WHAT YOU SHOULD DO - Copy every line that contains the string "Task" from the entries below.
[[ SUPPLIED MATERIAL open ]]
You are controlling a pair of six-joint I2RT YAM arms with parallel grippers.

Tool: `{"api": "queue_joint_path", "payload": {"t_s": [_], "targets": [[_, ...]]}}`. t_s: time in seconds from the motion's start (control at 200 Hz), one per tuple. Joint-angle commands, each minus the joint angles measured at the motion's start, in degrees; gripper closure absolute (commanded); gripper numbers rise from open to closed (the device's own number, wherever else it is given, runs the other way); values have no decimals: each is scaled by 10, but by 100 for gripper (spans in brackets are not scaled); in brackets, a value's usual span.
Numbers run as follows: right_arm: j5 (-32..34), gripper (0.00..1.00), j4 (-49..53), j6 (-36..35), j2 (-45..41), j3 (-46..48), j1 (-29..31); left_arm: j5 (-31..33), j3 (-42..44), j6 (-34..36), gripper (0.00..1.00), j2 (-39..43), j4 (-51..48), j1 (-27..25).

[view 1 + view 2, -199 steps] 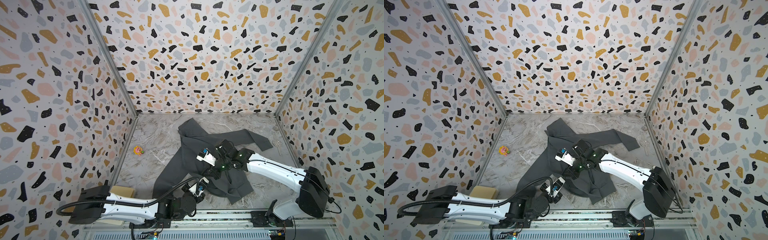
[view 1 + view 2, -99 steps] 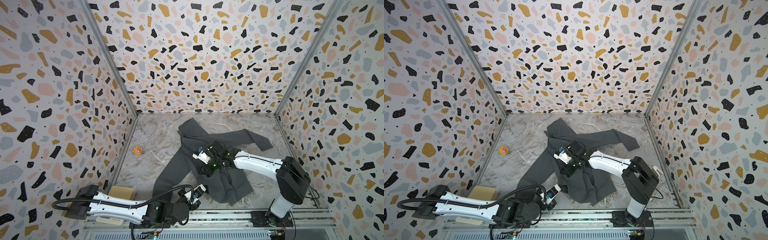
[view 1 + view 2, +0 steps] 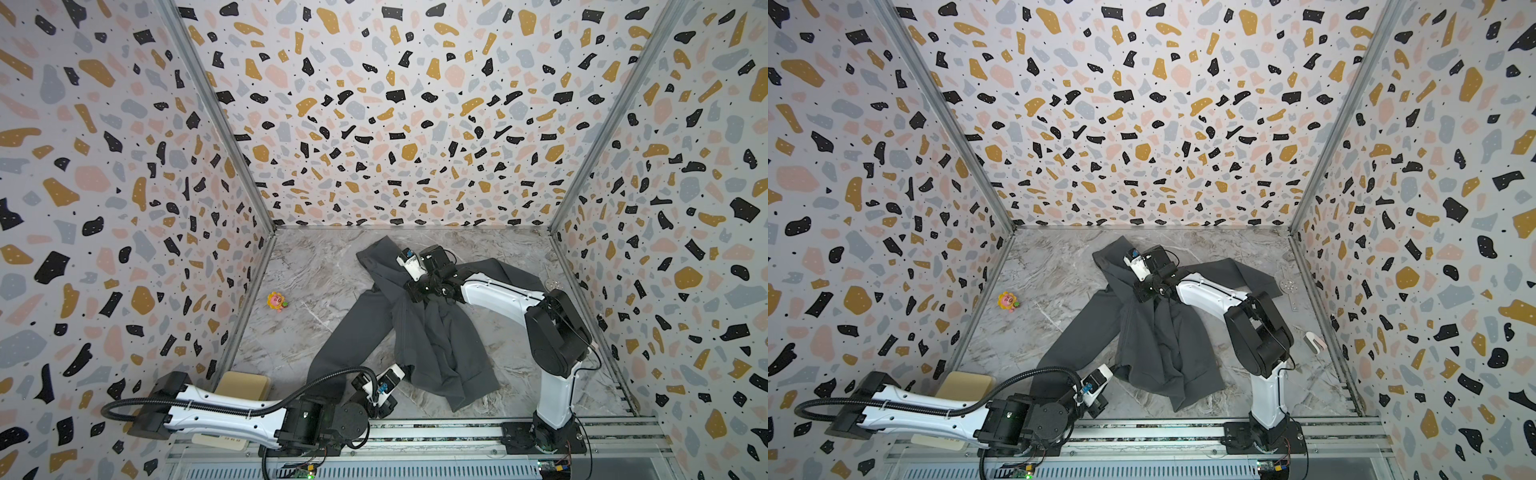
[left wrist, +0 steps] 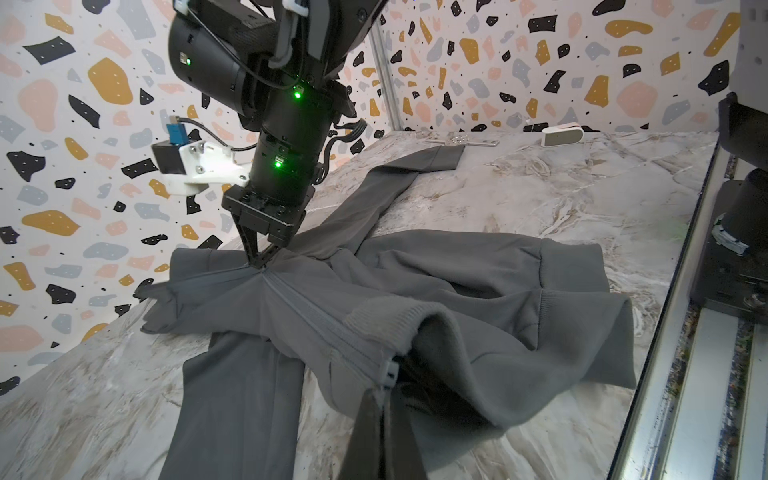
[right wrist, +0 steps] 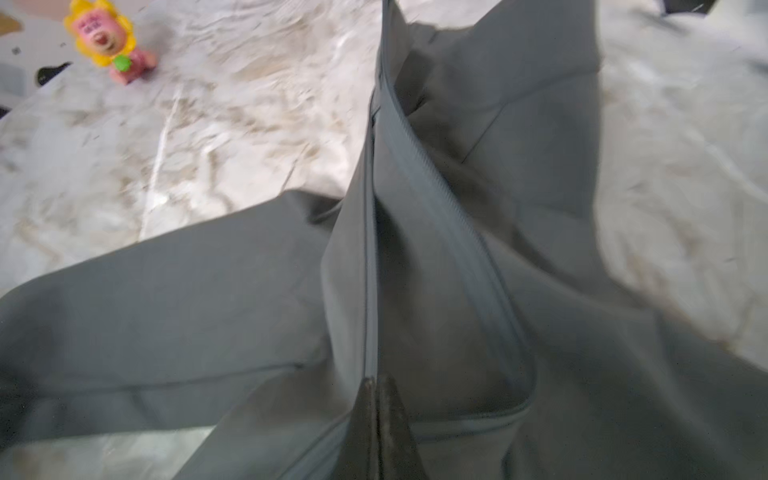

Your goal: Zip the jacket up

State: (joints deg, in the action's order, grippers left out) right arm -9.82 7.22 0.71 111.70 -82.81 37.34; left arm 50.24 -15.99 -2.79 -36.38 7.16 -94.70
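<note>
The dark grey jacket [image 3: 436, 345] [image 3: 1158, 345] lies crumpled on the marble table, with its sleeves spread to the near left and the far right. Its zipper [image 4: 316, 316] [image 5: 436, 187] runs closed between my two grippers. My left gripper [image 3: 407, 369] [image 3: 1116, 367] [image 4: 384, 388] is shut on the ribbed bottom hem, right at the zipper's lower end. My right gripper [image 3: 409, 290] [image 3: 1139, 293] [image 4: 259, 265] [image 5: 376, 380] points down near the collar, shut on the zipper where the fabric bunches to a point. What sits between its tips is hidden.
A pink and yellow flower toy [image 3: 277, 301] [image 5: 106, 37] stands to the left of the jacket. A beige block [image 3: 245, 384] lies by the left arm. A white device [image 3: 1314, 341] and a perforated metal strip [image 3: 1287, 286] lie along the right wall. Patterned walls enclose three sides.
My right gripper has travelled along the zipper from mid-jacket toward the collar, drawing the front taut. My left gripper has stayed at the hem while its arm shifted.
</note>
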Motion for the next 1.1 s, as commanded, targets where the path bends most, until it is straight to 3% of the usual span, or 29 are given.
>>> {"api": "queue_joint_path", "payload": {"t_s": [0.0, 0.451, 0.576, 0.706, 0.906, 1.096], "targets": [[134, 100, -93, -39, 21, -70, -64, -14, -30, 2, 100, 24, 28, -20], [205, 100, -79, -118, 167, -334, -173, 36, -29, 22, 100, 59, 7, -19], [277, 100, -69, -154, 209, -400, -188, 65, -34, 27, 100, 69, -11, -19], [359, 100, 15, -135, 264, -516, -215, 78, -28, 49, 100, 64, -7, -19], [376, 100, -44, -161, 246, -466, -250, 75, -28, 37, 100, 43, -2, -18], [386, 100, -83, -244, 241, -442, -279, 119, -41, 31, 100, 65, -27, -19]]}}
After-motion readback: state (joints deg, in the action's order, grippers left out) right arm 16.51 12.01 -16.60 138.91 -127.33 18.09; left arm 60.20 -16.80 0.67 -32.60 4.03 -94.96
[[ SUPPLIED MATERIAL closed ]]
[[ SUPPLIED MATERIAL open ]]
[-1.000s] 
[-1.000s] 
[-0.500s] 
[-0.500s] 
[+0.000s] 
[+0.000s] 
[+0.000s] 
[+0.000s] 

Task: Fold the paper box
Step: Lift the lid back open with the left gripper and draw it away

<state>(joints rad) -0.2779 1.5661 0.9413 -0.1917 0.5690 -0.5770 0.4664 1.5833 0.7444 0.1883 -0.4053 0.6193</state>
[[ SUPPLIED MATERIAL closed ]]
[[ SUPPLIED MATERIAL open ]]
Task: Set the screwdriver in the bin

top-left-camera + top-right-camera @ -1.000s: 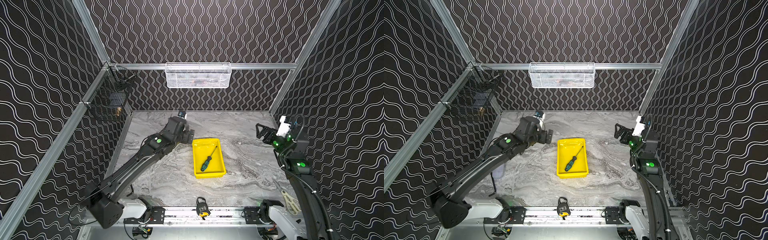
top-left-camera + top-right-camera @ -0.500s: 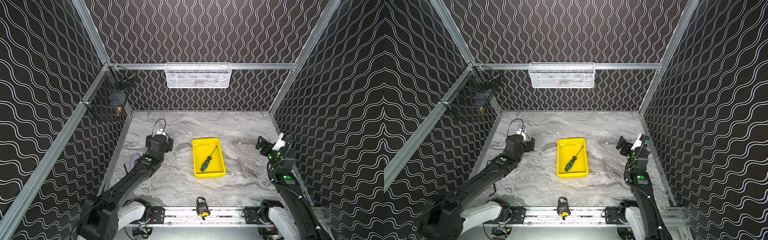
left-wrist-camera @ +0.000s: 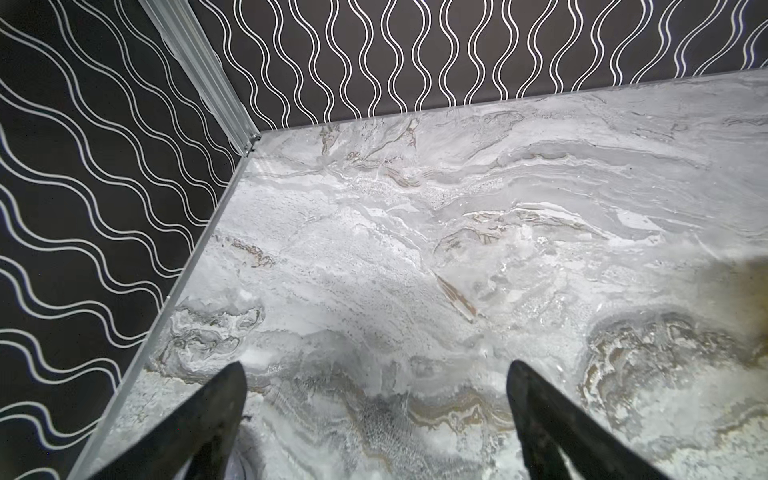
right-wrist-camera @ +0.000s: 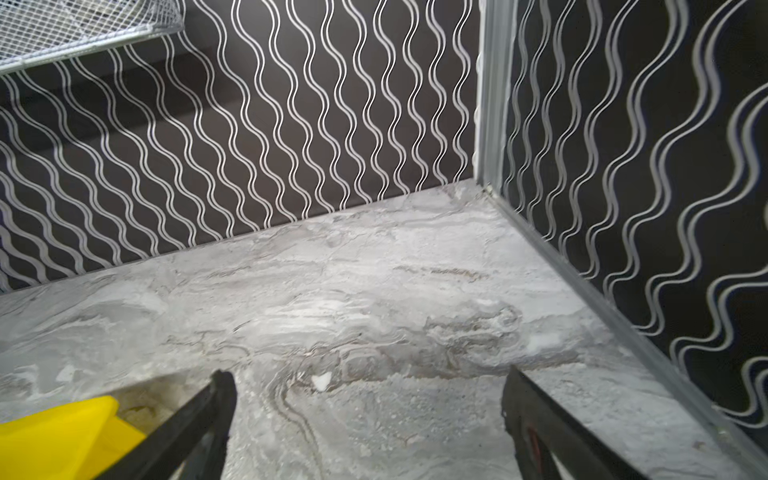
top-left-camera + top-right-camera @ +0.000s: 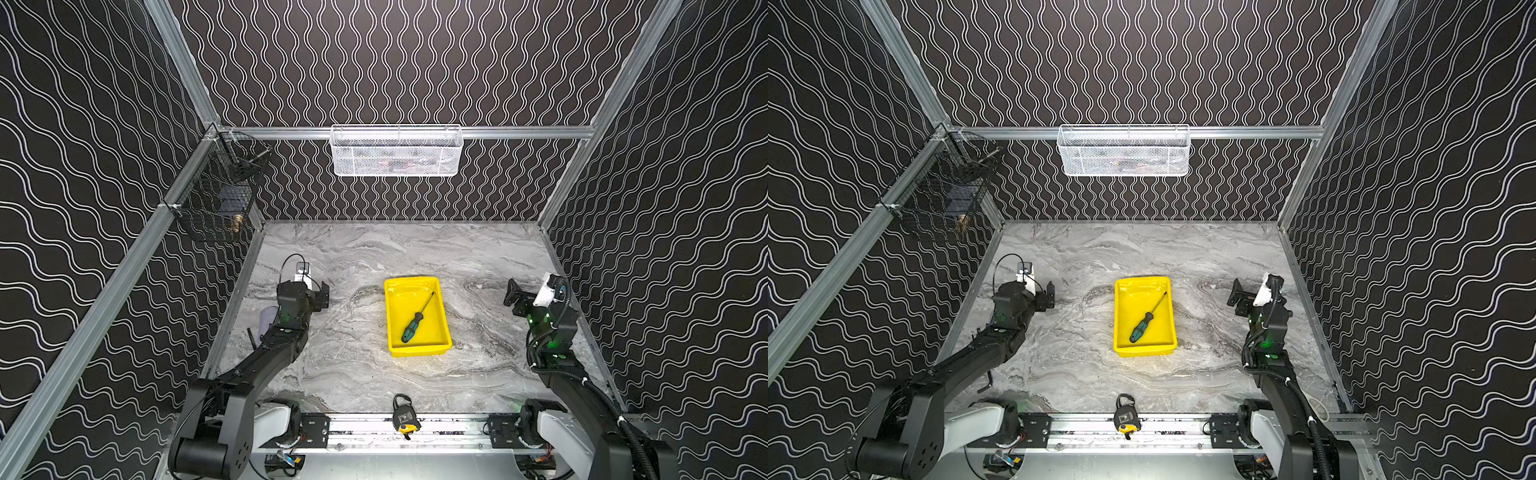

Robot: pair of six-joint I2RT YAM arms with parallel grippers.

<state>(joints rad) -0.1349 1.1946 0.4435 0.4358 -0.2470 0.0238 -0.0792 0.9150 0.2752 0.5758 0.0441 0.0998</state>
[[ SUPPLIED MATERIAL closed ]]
ANSWER TO THE EXERCISE -
Task: Fold the paper box
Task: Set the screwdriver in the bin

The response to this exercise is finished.